◆ TASK
Nothing but the lines from the one containing "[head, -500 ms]" through the last line of the entries should appear in the output, each verbatim.

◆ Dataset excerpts
------------------------------------------------------------------------
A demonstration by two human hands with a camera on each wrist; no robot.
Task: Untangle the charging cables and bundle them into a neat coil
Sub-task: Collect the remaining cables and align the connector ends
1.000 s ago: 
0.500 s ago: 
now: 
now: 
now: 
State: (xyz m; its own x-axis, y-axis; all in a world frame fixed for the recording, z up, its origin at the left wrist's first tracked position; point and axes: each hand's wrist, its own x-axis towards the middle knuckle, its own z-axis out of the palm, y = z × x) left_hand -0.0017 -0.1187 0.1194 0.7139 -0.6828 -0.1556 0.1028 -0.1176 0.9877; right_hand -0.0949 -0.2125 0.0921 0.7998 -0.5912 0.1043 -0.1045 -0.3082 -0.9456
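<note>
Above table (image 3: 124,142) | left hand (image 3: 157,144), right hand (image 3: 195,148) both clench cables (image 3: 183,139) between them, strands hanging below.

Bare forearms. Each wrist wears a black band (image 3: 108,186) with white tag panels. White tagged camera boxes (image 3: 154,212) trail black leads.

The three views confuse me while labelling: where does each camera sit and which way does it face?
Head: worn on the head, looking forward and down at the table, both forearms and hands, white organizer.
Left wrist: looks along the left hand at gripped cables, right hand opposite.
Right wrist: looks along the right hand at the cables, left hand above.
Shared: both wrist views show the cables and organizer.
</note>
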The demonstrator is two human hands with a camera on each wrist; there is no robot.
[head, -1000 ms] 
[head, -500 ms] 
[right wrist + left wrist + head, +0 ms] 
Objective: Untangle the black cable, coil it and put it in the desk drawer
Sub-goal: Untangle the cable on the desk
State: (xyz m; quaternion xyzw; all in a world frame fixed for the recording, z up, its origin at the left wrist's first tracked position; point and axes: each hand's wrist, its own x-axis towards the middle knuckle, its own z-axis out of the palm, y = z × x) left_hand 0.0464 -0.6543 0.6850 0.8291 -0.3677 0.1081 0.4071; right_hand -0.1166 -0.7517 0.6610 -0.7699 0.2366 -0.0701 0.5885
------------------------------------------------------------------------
◆ WRITTEN RESPONSE
[head, -500 ms] 
[right wrist + left wrist + head, +0 ms] 
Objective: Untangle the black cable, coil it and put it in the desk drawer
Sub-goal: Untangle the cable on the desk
State: (xyz m; quaternion xyzw; all in a world frame fixed for the recording, z up, its origin at the left wrist's first tracked position; point and axes: each hand's wrist, its own x-axis towards the middle knuckle, its own z-axis out of the palm, y = z × x) left_hand 0.0464 -0.6543 0.6850 0.8291 -0.3677 0.1081 0.4071; right_hand -0.1166 -0.7517 0.6610 -0.7699 0.2366 -0.0701 0.5885

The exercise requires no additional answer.